● **Exercise details**
In the material below, the required lines run from the one containing "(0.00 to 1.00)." through the one containing "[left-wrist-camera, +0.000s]". Copy those lines exactly, ends included, and nothing else.

Start of Data

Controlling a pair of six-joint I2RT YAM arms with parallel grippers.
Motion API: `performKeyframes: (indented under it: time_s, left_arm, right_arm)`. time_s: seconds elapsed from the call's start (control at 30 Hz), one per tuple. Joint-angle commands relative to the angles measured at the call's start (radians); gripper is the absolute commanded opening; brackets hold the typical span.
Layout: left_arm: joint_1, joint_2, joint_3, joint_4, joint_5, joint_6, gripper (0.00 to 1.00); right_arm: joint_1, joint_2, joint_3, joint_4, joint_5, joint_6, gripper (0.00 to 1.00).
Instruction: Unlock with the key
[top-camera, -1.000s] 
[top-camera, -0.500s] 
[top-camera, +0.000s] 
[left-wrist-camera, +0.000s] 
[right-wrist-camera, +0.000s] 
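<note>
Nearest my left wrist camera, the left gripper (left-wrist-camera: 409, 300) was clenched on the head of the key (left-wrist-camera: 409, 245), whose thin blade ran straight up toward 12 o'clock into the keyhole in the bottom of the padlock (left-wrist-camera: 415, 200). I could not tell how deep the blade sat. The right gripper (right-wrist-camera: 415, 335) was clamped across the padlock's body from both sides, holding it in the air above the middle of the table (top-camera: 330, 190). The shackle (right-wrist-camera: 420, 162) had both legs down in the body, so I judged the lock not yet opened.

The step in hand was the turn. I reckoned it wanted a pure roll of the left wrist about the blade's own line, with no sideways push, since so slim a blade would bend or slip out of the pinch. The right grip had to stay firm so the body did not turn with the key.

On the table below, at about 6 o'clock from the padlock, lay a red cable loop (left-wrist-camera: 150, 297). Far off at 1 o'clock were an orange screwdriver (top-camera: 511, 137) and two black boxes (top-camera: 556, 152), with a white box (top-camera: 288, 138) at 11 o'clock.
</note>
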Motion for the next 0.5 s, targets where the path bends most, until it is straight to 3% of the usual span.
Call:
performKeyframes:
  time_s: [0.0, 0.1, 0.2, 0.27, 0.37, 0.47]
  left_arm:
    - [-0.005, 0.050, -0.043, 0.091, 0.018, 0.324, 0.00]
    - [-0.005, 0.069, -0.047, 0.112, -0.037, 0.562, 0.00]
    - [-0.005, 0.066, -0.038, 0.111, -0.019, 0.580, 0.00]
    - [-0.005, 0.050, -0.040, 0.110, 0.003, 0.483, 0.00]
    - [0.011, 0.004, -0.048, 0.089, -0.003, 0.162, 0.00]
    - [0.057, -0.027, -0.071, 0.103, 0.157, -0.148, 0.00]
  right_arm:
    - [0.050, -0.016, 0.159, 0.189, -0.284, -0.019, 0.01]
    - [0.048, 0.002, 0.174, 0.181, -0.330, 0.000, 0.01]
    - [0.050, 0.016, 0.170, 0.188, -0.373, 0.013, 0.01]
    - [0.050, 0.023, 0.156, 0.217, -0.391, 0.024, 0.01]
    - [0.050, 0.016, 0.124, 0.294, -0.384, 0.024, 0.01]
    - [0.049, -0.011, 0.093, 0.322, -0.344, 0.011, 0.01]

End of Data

● **Written answer**
Layout: left_arm: joint_1, joint_2, joint_3, joint_4, joint_5, joint_6, gripper (0.00 to 1.00); right_arm: joint_1, joint_2, joint_3, joint_4, joint_5, joint_6, gripper (0.00 to 1.00).
Instruction: Unlock with the key
[top-camera, -1.000s] 
[top-camera, -0.500s] 
[top-camera, +0.000s] 
[left-wrist-camera, +0.000s] 

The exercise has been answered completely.